The CMBR, or Cosmic Microwave Background Radiation, is visible to us because it is the oldest light in the universe. It was created shortly after the Big Bang, about 380,000 years after, and has been traveling through space ever since. It is visible to us because it has had enough time to reach us, and it is spread throughout the entire universe.

2. What causes the CMBR to be visible?

The CMBR is visible due to a process called recombination. This is when the universe cooled down enough for electrons to combine with protons to form neutral atoms. As a result, the photons that were previously scattered by free electrons were able to travel freely, creating the CMBR that we see today.

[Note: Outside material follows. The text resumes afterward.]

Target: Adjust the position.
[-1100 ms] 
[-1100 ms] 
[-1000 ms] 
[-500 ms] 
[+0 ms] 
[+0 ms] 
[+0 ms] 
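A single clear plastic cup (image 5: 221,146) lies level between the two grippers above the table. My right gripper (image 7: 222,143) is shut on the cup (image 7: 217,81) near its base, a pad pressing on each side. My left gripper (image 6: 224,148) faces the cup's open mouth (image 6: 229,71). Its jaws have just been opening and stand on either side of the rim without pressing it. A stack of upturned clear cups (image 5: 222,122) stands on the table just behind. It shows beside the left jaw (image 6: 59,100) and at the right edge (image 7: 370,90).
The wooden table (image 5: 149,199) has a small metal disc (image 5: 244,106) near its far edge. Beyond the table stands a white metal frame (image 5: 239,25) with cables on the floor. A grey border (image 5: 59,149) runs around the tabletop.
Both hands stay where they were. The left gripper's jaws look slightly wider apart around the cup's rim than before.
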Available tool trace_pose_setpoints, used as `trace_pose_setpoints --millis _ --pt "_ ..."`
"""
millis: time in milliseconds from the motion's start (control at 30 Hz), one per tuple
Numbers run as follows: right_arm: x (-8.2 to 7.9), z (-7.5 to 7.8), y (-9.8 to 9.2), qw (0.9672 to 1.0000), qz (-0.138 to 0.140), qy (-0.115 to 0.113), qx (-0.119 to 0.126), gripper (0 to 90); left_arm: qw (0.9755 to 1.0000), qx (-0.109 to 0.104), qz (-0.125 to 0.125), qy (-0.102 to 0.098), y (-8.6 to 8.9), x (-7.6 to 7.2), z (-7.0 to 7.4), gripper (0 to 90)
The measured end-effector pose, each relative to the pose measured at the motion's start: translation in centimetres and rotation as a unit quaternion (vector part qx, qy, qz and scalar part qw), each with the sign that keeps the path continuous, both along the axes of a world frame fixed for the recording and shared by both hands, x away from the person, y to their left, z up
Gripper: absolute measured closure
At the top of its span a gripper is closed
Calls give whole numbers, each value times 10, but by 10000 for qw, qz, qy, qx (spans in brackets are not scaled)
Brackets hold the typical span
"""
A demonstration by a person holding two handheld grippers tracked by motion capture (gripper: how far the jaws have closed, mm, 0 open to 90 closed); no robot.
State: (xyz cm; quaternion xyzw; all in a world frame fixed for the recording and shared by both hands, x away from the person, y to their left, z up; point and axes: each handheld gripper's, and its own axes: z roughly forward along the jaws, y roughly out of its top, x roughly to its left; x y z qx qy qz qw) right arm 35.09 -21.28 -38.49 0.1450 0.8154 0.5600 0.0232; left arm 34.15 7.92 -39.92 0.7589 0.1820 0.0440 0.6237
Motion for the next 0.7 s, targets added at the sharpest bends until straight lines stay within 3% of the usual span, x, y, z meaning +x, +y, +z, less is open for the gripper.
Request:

3. Why is the CMBR sometimes referred to as the "afterglow" of the Big Bang?

The CMBR is often referred to as the afterglow of the Big Bang because it is the oldest light in the universe and provides evidence for the Big Bang theory. It is the residual heat and light left over from the initial explosion of the universe and serves as a snapshot of what the early universe looked like.

4. How is the CMBR used in studying the universe?

The CMBR is used in studying the universe in a variety of ways. It provides valuable information about the early universe, such as its age, composition, and expansion rate. It also helps scientists understand the large-scale structure of the universe and provides evidence for the theory of cosmic inflation. Additionally, the CMBR can be used to study the effects of dark matter and dark energy on the universe.

5. Can the CMBR tell us anything about the future of the universe?

The CMBR can give us some insights into the future of the universe. By studying the patterns and fluctuations in the CMBR, scientists can make predictions about the fate of the universe. For example, the CMBR supports the theory of dark energy, which suggests that the expansion of the universe will continue to accelerate. It also provides evidence for the theory of the "Big Rip," where the universe will eventually expand to the point of tearing apart all matter in the universe.